Überhaupt wirkt die Unterhaltung vor allem in der ersten Stunde etwas bieder, irgendwie abgehoben. Die drei Protagonisten versuchen immer wieder sich in diesem vermeintlichen Spannungsfeld zwischen Kunst und  Kirche zu positionieren. Das gelingt ihnen mal besser, mal schlechter. Werden doch Begriffe wie Kunst, Kultur, Kirche, Religion und Glaube zeitweise wie Kraut und Rüben durcheinandergeworfen und in hochtheologische und hochpolitische Narrative eingebettet. Es erinnert zum Teil an eine universitäre Debatte. Einig ist sich der akademische Treff aber darin, dass sowohl die Kunst als auch der Glaube den Charakter des Unferfügbaren und einen transzendentalen Erfahrungsbereich aufweisen können.

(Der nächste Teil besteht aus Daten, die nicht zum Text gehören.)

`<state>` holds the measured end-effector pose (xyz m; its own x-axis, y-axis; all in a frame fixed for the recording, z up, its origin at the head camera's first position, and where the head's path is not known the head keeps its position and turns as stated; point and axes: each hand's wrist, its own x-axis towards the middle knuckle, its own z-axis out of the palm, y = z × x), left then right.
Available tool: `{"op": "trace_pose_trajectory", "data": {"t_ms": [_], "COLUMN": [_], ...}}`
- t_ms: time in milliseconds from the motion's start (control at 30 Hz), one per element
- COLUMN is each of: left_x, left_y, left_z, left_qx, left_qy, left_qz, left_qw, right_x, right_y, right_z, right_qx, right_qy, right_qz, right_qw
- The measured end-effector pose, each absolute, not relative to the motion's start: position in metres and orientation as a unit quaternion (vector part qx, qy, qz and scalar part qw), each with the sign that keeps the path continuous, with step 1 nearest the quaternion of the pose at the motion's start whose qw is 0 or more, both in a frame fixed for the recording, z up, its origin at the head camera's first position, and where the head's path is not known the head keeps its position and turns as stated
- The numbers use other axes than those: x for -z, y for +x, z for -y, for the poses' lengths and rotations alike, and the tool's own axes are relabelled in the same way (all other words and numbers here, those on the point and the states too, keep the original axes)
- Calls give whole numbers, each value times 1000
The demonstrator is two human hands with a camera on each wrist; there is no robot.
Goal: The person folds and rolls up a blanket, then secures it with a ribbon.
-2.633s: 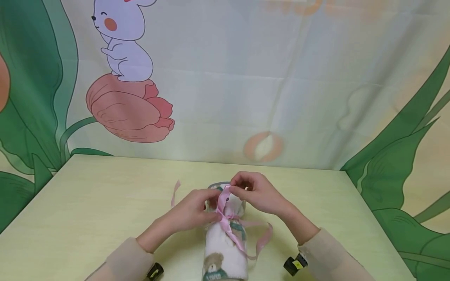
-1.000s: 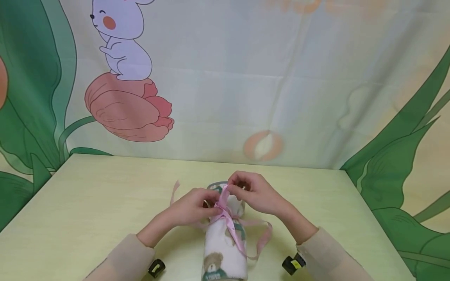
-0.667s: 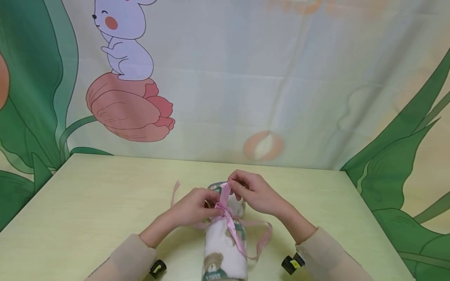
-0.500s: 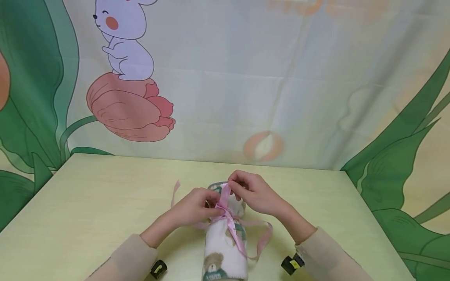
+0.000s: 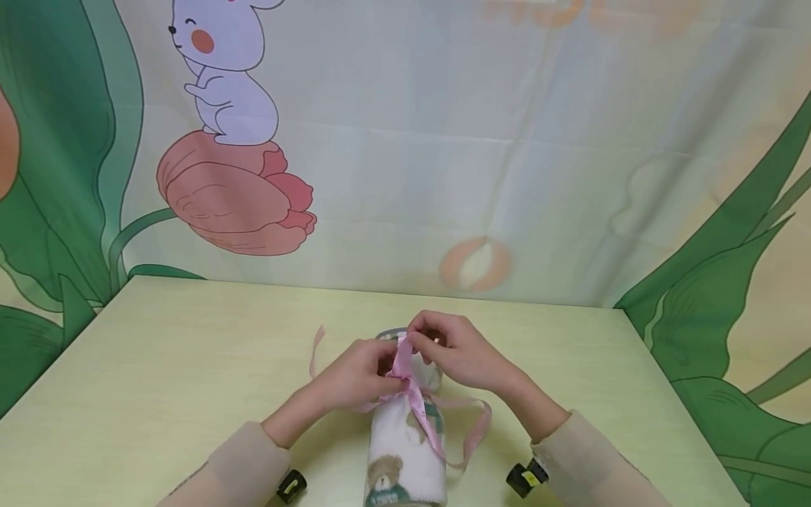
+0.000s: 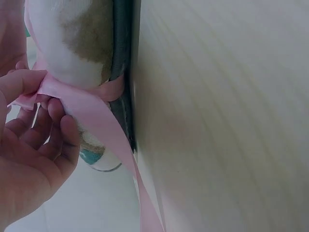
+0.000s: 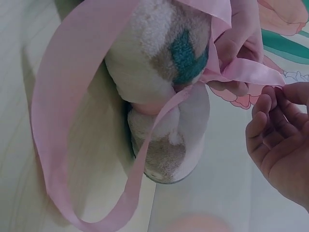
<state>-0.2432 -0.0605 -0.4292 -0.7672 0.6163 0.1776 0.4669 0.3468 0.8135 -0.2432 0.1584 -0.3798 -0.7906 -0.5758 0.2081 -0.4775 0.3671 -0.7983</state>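
A rolled fleece towel (image 5: 405, 443) with a bear print lies lengthwise on the table, cinched at its middle by a pink ribbon (image 5: 416, 408). My left hand (image 5: 355, 374) pinches the ribbon at the crossing between thumb and fingers, as the left wrist view also shows with the ribbon (image 6: 99, 116) trailing down past the hand (image 6: 34, 150). Just beyond, my right hand (image 5: 467, 353) pinches a raised length of ribbon by its tip. In the right wrist view that hand (image 7: 285, 140) holds the ribbon stretched from the knot area. The left fingers partly hide the knot.
One long ribbon tail loops out on the towel's right side; another lies on the table (image 5: 190, 366) to the left, behind the left hand. A printed cloth backdrop (image 5: 393, 141) hangs behind the table's far edge. Dark wrist cameras sit below both sleeves.
My left thumb has moved up the ribbon to the crossing, and that hand has since shifted slightly right. My right hand, still pinching the ribbon, has moved slightly left. The towel stays put.
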Motion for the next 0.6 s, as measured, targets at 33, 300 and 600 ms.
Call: {"op": "trace_pose_trajectory", "data": {"t_ms": [33,300,600], "left_x": [429,430,430], "left_y": [-243,-242,-240], "left_z": [60,60,58], "left_qx": [-466,-455,-455], "left_qy": [332,326,312], "left_qz": [-816,-826,-832], "left_qw": [79,63,57], "right_x": [380,377,378], "right_y": [-243,-241,-239], "right_z": [-158,-156,-155], "right_qx": [463,464,468], "right_qy": [-321,-328,-338], "right_qz": [-825,-822,-815], "right_qw": [53,44,48]}}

Am Ende wird es Gott sei Dank hitziger, leider damit aber auch polemischer. Die Diskussion driftet inhaltlich ab, Latzel verliert sich zusehends in kirchlichem Pathos, ähnlich dem eines Wahlkampf-Managers - „Wer ist denn der Kulturgeber in vielen Städten und Dörfern? Wäre da nicht die Kirche, würde da ganz schön was wegbrechen!“ – Dr. Zangs kriegt keinen Fuß mehr auf den Boden. Fazit: Über Kunst und Kirche wurde viel gesprochen, aber wenig gesagt. Und: Ein tatsächlich freischaffender Künstler hätte diesem Talk gut getan. Richtig gut getan.